_Brief_. Would you repeat each line below exactly, without the pictures?

── The input

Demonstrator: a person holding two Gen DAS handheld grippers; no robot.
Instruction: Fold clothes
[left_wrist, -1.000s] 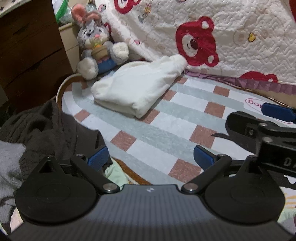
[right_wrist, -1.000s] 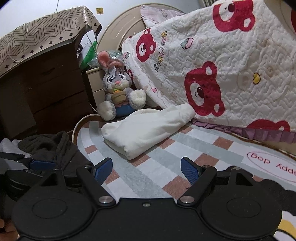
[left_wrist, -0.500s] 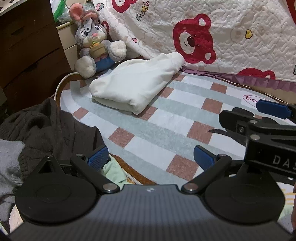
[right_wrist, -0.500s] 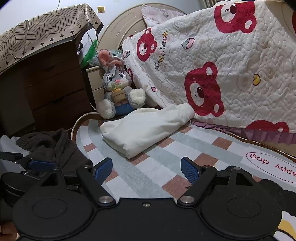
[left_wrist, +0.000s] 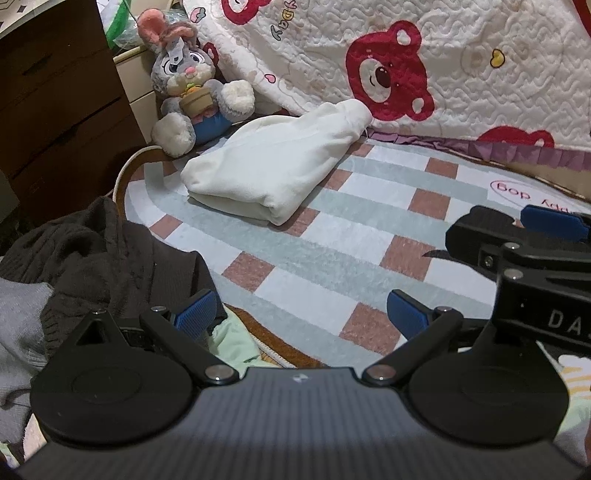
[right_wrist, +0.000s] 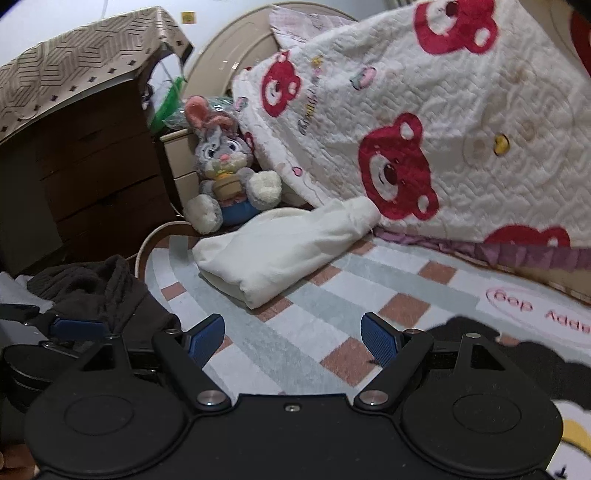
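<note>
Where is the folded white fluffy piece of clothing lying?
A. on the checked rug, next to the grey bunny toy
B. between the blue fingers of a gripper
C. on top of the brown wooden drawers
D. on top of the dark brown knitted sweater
A: the folded white fleece garment lies flat on the checked rug, just beside the grey plush bunny, and neither gripper is touching it.

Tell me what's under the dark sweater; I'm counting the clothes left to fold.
A grey garment and a pale green one poke out from under the dark sweater, which lies at the rug's edge. How far they reach, or whether more is buried, is hidden.
</note>
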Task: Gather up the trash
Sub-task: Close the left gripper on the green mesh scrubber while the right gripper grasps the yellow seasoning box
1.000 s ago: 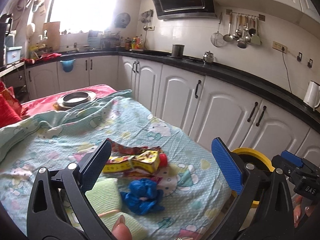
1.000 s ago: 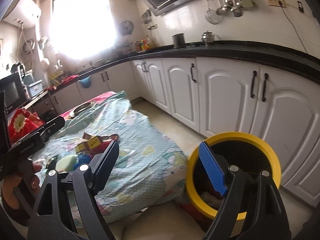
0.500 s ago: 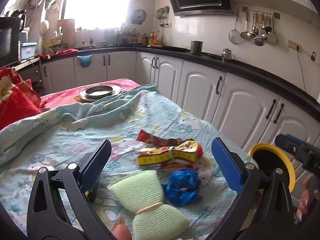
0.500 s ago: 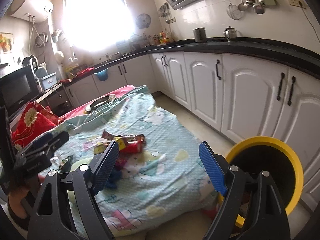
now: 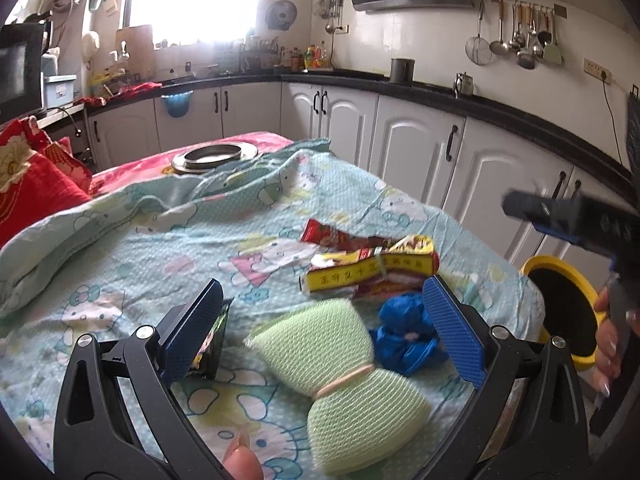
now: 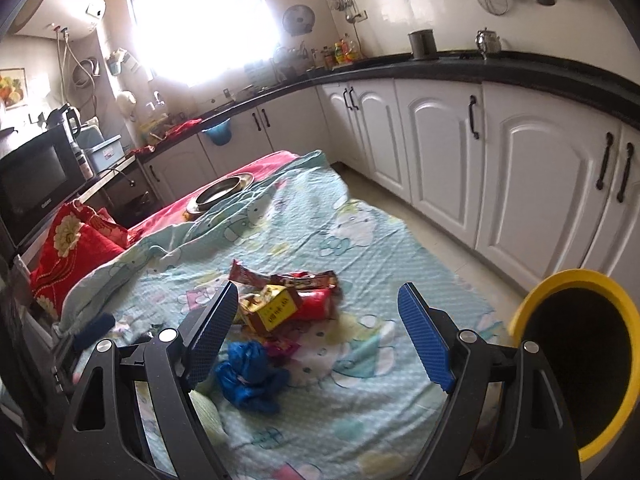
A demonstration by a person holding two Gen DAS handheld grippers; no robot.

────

_Answer section_.
Demonstrator: a person holding two Gen DAS handheld grippers; no robot.
Instruction: Fold clothes
[left_wrist, -1.000s] 
[right_wrist, -1.000s] 
[left_wrist, -0.500s] 
[right_wrist, -0.500s] 
[left_wrist, +0.000s] 
[right_wrist, +0.000s] 
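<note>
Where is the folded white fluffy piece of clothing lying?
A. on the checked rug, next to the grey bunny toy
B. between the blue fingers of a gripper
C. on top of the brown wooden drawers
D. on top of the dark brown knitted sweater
A: the folded white fleece garment lies flat on the checked rug, just beside the grey plush bunny, and neither gripper is touching it.

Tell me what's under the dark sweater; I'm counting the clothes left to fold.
A grey garment and a pale green one poke out from under the dark sweater, which lies at the rug's edge. How far they reach, or whether more is buried, is hidden.
</note>
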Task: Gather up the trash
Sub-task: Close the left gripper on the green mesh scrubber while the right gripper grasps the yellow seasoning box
1.000 s ago: 
1.000 s ago: 
0.500 s ago: 
0.500 s ago: 
now: 
now: 
A demonstration by a person holding two Gen DAS handheld grippers; no robot.

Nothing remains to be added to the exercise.